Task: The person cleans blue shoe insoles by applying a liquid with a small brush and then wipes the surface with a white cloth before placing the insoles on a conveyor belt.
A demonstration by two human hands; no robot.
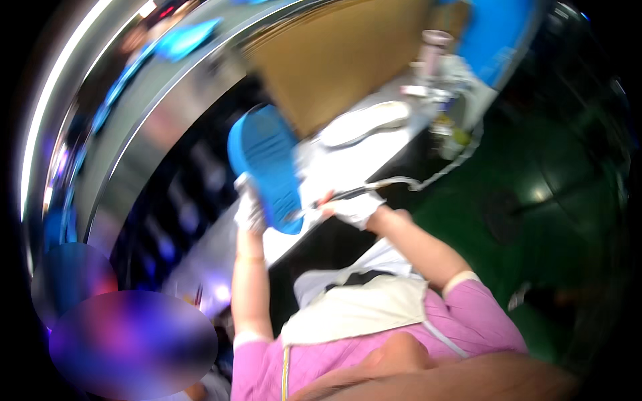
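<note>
A blue shoe sole (267, 157), with grooved lines across it, is held up over the white work surface. My left hand (249, 208), in a white glove, grips its left edge near the lower end. In my right hand (352, 208), gloved with some fingertips bare, is a slim dark pen-like tool (351, 193). From the tool's back end runs a pale cord (435, 180). The tool points at the lower end of the sole; blur hides whether its tip touches. A white shoe sole (366, 124) lies just beyond my hands.
A brown cardboard sheet (334, 57) stands behind the white surface. At the back right are a pinkish cup (436, 47) and several small items. Along the left runs a grey conveyor belt (134, 113) carrying blue pieces (187, 40). Another person, blurred, is at lower left.
</note>
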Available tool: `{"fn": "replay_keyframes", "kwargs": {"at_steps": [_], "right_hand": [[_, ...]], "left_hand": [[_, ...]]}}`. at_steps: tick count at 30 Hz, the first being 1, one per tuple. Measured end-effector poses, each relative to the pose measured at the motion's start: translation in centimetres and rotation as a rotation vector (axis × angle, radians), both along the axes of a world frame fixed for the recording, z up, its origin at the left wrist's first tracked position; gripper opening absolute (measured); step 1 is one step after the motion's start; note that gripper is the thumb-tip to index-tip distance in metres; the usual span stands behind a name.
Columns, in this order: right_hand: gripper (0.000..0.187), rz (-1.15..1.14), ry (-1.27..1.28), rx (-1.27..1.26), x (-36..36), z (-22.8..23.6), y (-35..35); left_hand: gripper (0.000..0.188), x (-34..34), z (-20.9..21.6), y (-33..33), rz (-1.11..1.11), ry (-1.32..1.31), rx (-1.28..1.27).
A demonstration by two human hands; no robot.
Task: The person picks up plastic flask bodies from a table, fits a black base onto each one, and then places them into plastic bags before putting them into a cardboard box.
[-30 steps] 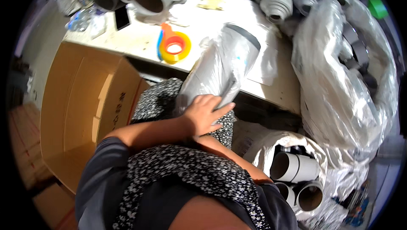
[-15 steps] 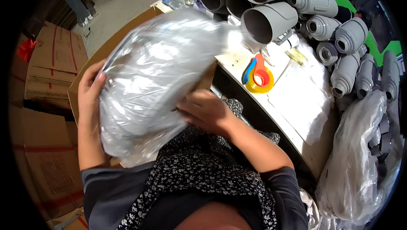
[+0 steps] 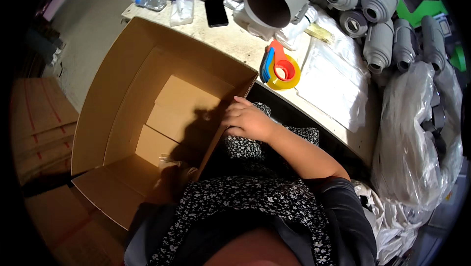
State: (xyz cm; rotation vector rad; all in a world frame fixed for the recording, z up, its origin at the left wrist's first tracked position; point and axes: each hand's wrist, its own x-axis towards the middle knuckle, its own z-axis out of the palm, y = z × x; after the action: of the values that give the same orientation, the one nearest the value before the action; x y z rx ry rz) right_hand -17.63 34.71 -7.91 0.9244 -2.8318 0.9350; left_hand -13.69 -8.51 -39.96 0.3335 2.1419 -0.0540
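A large open cardboard box stands tilted in front of me, its brown inside and bottom flaps showing. My right hand is closed over its right side wall, with the fingers curled across the edge. In deep shadow, my left hand reaches into the near part of the box; its fingers are hard to make out. Close to that hand lies a small bit of clear plastic. What the left hand holds, if anything, is hidden.
On the white table are a tape dispenser, a black phone, water bottles, clear plastic bags and piled grey cylinders. A plastic sack hangs at right. Flattened cartons lie at left.
The big clear plastic bag has left my hands and is out of sight. The open box now shows fully. My right hand moved onto its side wall; my left went down into it.
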Motion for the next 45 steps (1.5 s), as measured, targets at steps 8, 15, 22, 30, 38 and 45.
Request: {"fn": "replay_keyframes", "kwargs": {"at_steps": [8, 15, 22, 30, 38, 45], "right_hand": [[0.059, -1.049, 0.149, 0.418, -3.0, -4.1, 8.1], [0.047, -0.427, 0.163, 0.130, -3.1, -2.9, 11.7], [0.039, -0.618, 0.508, 0.002, -4.0, -4.0, 11.6], [0.043, -1.431, 0.124, 0.108, 31.3, 3.7, 14.8], [0.039, -1.953, -0.400, 1.044, 58.5, 2.4, 12.4], [0.042, -2.201, -0.123, 0.342, 55.5, 24.0, 13.0]], "left_hand": [[0.031, 1.9, 0.5, 6.1, -0.003, -0.068, -0.003], [0.032, 0.2, 2.0, 5.4, -0.090, -0.057, -0.047], [0.033, -8.4, 8.3, 6.4, -0.176, 0.172, 0.029], [0.026, -13.1, 32.9, 28.1, 0.002, 0.605, 1.122], [0.016, -4.9, 39.5, 42.7, -0.414, 0.360, 1.499], [0.022, 5.9, 45.6, 47.8, -0.874, -0.009, 1.859]]}}
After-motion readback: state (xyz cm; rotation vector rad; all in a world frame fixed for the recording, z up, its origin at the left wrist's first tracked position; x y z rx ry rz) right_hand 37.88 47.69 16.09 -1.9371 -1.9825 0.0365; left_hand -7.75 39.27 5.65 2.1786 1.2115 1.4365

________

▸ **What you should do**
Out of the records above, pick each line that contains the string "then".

▸ **Expected answer**
Task: The person cleans blue shoe insoles by applying a liquid with a small brush and then wipes the surface with a white cloth before placing the insoles on a conveyor belt.
Task: The person picks up plastic flask bodies from a table, fits a black base onto each one, and then places them into plastic bags before putting them into a cardboard box.

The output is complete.